As for injuries, several attempts have been made in recent years to establish global estimates of occupational disease. The estimates of the annual number of disease deaths of workers vary from about 325 000 to about 1.6 million, with the higher estimates probably the most accurate (Driscoll et al., 2005c). The recent Comparative Risk Assessment project of the World Health Organization (WHO) provided global estimates of fatal (and nonfatal) disease arising from carcinogens (Driscoll et al., 2005a), airborne exposures (Driscoll et al., 2005b), and injury risk factors (Concha-Barrientos et al., 2004). The disease estimates from the various studies have considerable uncertainty, arising in particular from missing, sparse, or old information on exposure and overall rates of death for specific diseases, and varying inclusion and exclusion criteria. There are no estimates at either national or global level of bystander disease deaths.
Nonfatal Injury And Disease
Global estimates of injury and disease usually focus on mortality, mainly because in the statistics collected by countries and institutions the mortality data are generally more comprehensive. However, nonfatal conditions can still result in considerable morbidity. Because it can be difficult to compare or combine the burdens arising from fatal and nonfatal conditions, several measures have been developed to enable this to be done. The most commonly used such measure is the disability-adjusted life year (DALY), which is a weighted estimate of the number of years lived with disability. The severity of the disability is described by the weighting. The DALY therefore represents the gap between the current situation and an ideal situation in which everyone achieves an agreed standard life expectancy in perfect health (Driscoll et al., 2005a).

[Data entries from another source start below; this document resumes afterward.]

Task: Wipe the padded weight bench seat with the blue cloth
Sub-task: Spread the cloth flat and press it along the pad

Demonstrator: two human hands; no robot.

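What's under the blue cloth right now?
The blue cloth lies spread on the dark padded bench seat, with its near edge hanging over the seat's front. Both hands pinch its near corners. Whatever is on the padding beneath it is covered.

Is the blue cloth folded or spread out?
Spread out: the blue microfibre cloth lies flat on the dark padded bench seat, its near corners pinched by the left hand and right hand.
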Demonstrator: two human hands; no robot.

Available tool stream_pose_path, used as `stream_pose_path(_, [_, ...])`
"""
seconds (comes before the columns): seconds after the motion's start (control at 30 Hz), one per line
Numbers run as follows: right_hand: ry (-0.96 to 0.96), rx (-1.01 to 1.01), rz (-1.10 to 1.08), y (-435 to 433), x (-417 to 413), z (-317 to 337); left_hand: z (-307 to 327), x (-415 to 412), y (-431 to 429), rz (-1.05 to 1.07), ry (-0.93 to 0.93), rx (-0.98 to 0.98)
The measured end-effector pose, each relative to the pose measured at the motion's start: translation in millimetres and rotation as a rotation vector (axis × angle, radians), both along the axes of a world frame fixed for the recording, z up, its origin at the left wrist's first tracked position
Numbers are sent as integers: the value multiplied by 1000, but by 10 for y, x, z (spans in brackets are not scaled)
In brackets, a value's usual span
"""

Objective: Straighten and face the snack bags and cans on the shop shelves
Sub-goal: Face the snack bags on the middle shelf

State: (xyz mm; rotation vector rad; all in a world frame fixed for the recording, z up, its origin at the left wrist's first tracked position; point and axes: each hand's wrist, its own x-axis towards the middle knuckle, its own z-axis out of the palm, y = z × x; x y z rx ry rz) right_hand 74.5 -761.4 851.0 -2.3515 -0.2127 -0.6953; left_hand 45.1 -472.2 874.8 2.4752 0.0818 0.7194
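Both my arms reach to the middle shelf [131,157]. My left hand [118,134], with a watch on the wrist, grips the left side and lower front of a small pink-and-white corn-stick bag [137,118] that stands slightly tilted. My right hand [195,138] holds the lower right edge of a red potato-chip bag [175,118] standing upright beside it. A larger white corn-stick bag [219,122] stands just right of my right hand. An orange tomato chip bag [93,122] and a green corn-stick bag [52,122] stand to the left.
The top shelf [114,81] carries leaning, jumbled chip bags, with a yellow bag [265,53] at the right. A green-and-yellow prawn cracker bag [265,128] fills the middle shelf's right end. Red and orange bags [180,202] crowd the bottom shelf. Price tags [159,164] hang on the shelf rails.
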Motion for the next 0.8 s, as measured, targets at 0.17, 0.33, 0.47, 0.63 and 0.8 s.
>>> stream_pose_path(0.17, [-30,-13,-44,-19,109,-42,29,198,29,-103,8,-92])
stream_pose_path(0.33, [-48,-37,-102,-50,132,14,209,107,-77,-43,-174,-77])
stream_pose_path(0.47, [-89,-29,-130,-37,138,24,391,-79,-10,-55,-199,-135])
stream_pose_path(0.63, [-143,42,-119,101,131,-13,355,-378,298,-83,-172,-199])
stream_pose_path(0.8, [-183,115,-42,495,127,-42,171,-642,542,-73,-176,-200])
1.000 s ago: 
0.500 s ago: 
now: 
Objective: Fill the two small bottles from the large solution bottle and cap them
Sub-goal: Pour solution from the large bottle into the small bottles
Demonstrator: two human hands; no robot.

On the basis of DALYs, which allow both fatal and nonfatal disorders to be included, the recently completed Comparative Risk Assessment project estimated that work-related exposures were responsible at a global level for about 37% of back pain, 16% of hearing loss, 13% of chronic obstructive pulmonary disease, 11% of asthma, 9% of lung cancer, 8% of injuries, and 2% of leukemia. Looking only at health-care workers, about 40% of hepatitis B and hepatitis C infections and 4.4% of HIV infections in these workers were estimated to be due to needlesticks (Concha-Barrientos et al., 2004).